◆ TASK DIRECTIONS ◆
Drop all images and give the records again exactly.

===== DATA IN THIS EXERCISE =====

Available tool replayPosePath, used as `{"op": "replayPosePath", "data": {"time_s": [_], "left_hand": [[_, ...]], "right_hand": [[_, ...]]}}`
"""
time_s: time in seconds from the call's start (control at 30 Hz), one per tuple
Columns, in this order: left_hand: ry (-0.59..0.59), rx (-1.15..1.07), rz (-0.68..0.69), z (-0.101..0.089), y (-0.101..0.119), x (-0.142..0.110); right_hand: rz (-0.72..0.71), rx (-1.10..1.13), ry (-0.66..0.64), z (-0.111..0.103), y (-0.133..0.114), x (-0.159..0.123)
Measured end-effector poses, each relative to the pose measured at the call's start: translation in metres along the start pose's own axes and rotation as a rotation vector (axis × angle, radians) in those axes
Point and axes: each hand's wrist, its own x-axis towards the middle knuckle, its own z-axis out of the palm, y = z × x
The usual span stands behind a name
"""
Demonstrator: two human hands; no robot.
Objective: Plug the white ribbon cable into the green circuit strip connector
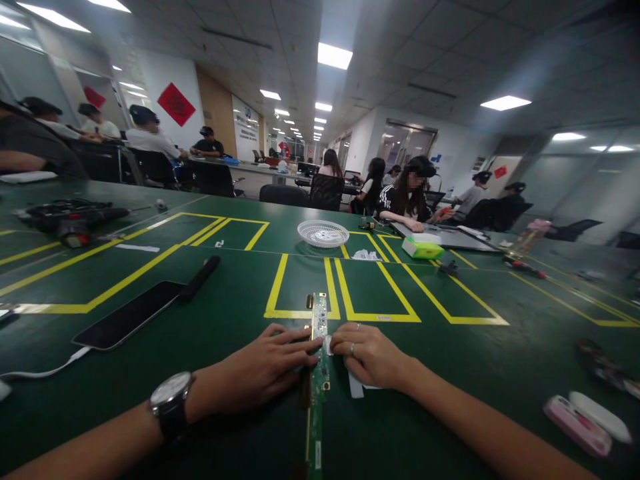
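Note:
A long narrow green circuit board (pixel 319 373) lies on the green table (pixel 240 320), running away from me. My left hand (pixel 265 370), with a wristwatch on its wrist, lies flat with fingers stretched out, the fingertips pressing on the board's left edge. My right hand (pixel 367 353), with rings on two fingers, rests palm down just right of the board, its fingers curled toward the board's edge over a small white piece (pixel 356 385). What the fingertips pinch, if anything, is hidden.
A black phone (pixel 131 315) with a white cable and a black pen-like bar (pixel 200 278) lie left. A white mesh dish (pixel 323 233), a green box (pixel 423 248) and a drill (pixel 70 217) sit farther off. Pink and white cases (pixel 585 420) lie right. Several people sit at the tables.

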Motion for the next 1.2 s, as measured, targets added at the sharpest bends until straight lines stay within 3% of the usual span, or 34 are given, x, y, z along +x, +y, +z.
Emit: {"op": "replayPosePath", "data": {"time_s": [0.23,0.47,0.6,0.8,0.9,1.1,1.2], "left_hand": [[-0.010,0.021,-0.002,-0.002,0.004,0.002],[0.082,0.020,-0.033,-0.002,0.010,0.000],[0.071,0.023,-0.057,-0.005,0.014,-0.001],[0.169,-0.019,-0.062,-0.001,0.010,-0.001],[0.242,-0.019,-0.125,0.005,0.004,-0.002],[0.253,-0.012,-0.175,0.009,0.000,-0.003],[0.251,-0.016,-0.140,0.007,0.001,-0.002]], "right_hand": [[0.007,0.046,0.034,0.004,0.002,-0.002],[0.191,0.215,0.117,0.000,0.006,0.000],[0.075,0.176,0.120,-0.006,0.000,0.004],[-0.011,0.034,-0.056,-0.007,-0.010,0.010],[0.081,-0.032,-0.038,-0.005,0.005,0.005],[0.530,-0.224,0.137,-0.009,0.062,-0.019],[0.579,-0.256,0.143,-0.011,0.075,-0.027]]}}
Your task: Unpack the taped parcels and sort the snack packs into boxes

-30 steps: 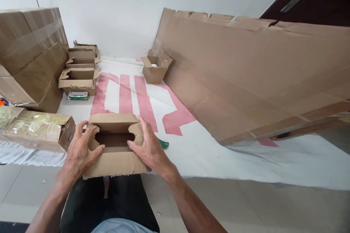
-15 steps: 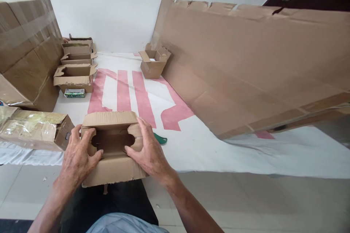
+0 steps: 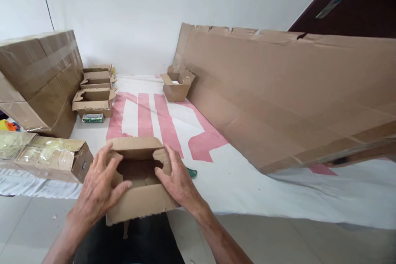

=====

◆ ANSWER BOX ◆
Available tool replayPosePath, used as `{"op": "replayPosePath", "data": {"time_s": [_], "left_hand": [[_, ...]], "right_hand": [[_, ...]]}}`
"""
time_s: time in seconds from the call's start (control at 30 Hz), one per tuple
Columns, in this order: left_hand: ry (-0.59..0.59), rx (-1.15..1.07), rz (-0.68..0.69), z (-0.101..0.089), y (-0.101..0.119), x (-0.142..0.110); right_hand: rz (-0.72..0.71), rx (-1.10..1.13), ry (-0.66..0.64), z (-0.111..0.103), y (-0.133..0.114), x (-0.159..0.123)
Measured end-effector poses, each relative to the pose measured at the call's start: translation in metres along the start pose's own axes and rotation as a rotation vector (axis × angle, radians) in those axes
Point and axes: each hand's wrist, its own x-axis towards the middle knuckle, its own z-axis out of the palm, y = z × x
The usual span stands behind a name
"""
Demonstrator: two human hands; no robot.
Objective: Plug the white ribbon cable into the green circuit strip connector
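Note:
A long narrow green circuit board (pixel 319 373) lies on the green table (pixel 240 320), running away from me. My left hand (pixel 265 370), with a wristwatch on its wrist, lies flat with fingers stretched out, the fingertips pressing on the board's left edge. My right hand (pixel 367 353), with rings on two fingers, rests palm down just right of the board, its fingers curled toward the board's edge over a small white piece (pixel 356 385). What the fingertips pinch, if anything, is hidden.
A black phone (pixel 131 315) with a white cable and a black pen-like bar (pixel 200 278) lie left. A white mesh dish (pixel 323 233), a green box (pixel 423 248) and a drill (pixel 70 217) sit farther off. Pink and white cases (pixel 585 420) lie right. Several people sit at the tables.
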
Motion for the next 1.2 s, as measured, targets added at the sharpest bends until straight lines stay within 3% of the usual span, or 34 are given, x, y, z along +x, +y, +z.
Emit: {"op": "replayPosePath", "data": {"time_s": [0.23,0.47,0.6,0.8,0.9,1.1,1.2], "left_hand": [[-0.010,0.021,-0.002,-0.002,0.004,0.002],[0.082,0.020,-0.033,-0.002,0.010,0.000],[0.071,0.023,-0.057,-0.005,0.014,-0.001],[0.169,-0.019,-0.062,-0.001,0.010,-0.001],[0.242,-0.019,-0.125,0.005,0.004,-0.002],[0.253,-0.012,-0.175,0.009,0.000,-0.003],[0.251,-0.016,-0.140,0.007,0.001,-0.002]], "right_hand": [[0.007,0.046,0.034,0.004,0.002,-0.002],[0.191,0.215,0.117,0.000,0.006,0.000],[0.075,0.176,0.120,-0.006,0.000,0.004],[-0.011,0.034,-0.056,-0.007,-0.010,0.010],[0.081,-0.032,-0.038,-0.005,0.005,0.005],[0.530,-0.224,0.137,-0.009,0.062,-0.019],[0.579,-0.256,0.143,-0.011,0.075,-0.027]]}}
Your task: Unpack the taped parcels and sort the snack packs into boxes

-30 steps: 
-15 steps: 
+0 steps: 

Work on the exercise is now finished.